> WHAT YOU NEED TO DO: Which lines in the records below hold the word "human"? Copy each of them.

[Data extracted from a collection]
::::::::::

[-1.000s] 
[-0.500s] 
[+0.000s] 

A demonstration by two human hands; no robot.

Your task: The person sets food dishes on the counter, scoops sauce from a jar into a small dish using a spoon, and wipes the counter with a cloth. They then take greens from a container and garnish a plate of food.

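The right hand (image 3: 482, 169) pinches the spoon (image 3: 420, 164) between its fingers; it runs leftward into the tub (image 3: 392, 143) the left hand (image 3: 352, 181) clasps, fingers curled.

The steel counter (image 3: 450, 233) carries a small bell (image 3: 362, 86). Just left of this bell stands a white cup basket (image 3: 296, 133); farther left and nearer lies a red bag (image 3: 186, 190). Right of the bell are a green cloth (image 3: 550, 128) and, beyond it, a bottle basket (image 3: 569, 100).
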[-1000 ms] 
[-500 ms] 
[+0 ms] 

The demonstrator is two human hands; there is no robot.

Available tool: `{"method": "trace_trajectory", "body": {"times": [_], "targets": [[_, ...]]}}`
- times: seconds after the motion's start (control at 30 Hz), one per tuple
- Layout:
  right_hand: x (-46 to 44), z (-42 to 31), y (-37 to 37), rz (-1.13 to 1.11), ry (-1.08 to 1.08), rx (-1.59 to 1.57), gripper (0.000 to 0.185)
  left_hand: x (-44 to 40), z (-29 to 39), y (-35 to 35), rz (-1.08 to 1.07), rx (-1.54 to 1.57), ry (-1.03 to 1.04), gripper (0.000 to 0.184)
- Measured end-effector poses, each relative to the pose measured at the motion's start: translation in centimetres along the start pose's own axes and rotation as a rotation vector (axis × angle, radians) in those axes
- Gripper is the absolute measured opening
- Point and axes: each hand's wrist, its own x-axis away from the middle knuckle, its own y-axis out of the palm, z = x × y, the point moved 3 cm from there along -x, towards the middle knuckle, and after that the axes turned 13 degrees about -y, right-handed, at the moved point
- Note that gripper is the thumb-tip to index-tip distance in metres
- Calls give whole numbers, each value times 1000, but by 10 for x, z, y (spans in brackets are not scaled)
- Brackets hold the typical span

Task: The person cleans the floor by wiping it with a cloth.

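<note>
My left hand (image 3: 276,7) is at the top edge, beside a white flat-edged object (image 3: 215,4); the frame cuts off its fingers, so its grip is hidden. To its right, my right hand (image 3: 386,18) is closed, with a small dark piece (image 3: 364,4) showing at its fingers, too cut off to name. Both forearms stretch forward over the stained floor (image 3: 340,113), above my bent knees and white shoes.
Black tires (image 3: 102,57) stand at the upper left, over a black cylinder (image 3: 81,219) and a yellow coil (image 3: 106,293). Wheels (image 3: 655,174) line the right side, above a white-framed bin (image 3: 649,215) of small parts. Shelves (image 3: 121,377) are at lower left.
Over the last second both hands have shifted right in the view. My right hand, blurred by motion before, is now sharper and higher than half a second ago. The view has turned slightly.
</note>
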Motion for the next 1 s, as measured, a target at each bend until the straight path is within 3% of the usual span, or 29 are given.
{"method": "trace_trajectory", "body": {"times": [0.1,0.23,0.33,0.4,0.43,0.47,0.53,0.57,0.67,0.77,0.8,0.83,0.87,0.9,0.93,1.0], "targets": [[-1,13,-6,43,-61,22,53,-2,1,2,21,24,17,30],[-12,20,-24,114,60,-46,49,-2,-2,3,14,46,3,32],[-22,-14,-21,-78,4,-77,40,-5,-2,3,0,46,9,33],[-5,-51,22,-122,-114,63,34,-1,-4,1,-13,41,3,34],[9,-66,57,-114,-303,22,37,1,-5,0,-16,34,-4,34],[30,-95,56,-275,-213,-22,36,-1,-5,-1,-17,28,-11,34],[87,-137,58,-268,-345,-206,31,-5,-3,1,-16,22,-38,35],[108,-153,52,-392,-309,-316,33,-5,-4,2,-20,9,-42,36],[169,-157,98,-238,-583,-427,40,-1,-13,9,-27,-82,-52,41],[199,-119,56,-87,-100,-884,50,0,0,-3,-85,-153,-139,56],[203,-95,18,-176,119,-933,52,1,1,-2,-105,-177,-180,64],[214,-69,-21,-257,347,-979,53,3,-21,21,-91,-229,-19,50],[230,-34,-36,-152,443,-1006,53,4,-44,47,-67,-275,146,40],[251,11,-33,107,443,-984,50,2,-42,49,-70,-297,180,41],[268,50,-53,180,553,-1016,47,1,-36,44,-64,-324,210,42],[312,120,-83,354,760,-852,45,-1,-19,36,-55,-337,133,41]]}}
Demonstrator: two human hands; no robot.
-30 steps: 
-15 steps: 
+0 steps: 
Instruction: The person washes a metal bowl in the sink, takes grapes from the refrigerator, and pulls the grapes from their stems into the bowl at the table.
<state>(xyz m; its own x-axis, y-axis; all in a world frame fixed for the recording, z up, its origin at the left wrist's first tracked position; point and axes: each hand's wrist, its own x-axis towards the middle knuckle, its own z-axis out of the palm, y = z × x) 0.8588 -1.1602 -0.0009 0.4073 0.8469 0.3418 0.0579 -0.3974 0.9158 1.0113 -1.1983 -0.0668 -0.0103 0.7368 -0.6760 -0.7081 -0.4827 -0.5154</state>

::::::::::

> FINISHED TASK:
A demonstration by two human hands; no robot.
The demonstrator is two human hands; there is no robot.
Demonstrator: two human hands; no robot.

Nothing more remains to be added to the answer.